Praise for Douglas Clark

“The many who miss the properly clued inductive detective story will fall on this one with relief” - Times Literary Supplement

“A good, satisfying, competent whodunit, intelligently thought out and believable without unnecessary fireworks of sex or violence. And the answer, when it comes, is much more convincing than the majority of those in thriller dénouements” - ANTHONY PRICE, Oxford Mail


Douglas Clark was born in Lincolnshire, 1919. He wrote over 20 crime novels and under other names, including James Ditton and Peter Hosier.

Reviews

C
Cmd2222
Fantastic

It's mystery and love story. The storyteller has the "it" factory to make me want to read book 3. Once you are immersed in the story, you feel like your really in the story

K
Kindle Customer MLS
Murder in the Village

This second installment of the Masters and Green partnership is vintage mystery at its best. The murder of a disliked parson in a small country village is anything but dull. Lots of suspects who close ranks...and their mouths... to protect their own. Getting to the solution requires wits, diplomacy and good old fashioned police work. Highly recommended!

K
Kindle Customer
Brilliant

I loved everything about it. With a very clever and unique plot and a despicable vicar as murder victim, there was no shortage of suspects. I did guess wrong on the murderer until the very end. Readers who like police procedurals should enjoy this book.

K
Kindle Customer
Good book!

This book was interesting, had believable characters and many twists and turns. I highly recommend it to other mystery readers.

K
Khirul
A good read on it's own terms

I've enjoyed several Masters and Green mysteries now, and this shares the series strengths. The plot is fine, the solution satisfying, the small village residents adequately various and credible.
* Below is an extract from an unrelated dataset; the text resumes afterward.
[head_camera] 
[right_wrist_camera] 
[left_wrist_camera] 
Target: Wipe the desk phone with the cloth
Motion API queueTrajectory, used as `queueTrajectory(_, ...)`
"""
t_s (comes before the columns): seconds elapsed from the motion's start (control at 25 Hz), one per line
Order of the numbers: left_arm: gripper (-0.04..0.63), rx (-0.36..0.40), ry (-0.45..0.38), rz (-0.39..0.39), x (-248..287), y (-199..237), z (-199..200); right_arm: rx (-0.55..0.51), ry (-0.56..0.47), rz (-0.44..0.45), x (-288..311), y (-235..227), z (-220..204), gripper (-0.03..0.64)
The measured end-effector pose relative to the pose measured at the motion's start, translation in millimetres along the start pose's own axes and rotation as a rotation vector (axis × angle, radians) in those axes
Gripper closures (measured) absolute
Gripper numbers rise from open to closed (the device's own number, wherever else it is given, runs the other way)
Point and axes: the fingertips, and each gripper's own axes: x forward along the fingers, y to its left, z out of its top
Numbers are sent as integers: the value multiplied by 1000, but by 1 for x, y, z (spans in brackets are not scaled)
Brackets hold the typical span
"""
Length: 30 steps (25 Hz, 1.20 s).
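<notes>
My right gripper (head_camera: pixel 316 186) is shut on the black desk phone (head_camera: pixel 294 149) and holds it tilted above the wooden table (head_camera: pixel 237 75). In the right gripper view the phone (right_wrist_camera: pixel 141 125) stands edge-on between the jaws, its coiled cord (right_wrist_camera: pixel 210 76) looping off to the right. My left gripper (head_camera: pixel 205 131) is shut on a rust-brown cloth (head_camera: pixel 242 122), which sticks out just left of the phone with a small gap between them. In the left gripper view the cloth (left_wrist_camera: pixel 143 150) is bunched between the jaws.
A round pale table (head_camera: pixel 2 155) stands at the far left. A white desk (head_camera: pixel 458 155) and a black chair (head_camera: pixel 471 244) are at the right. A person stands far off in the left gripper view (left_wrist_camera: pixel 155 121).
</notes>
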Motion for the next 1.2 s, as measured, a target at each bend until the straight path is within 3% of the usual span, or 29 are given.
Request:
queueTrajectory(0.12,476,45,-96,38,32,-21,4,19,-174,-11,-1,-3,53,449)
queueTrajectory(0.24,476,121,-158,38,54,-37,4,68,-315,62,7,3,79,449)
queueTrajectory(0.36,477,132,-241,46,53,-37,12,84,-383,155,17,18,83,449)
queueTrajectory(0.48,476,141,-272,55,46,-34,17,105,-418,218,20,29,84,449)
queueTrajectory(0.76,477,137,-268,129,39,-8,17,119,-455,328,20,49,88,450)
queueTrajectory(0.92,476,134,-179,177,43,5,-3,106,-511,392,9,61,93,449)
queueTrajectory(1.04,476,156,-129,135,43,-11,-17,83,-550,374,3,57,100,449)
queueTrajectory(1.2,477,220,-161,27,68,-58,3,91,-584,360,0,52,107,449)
However, the author didn't master the art of relating the shared elements of his stories (the backgrounds and characters of his protagonists) without merely repeating them, and that repetition does get notable and tedious.

K
Kindle Customer-Michele
Thoroughly Wonderful Read

As I began reading this book I was unsure if I liked the way it was written but as I continued to read it I found I enjoyed reading it very much!!! I can't believe it is book number 2 and written in 1969 and I've never heard of Douglas Clark! I will be on the lookout for more books by this author.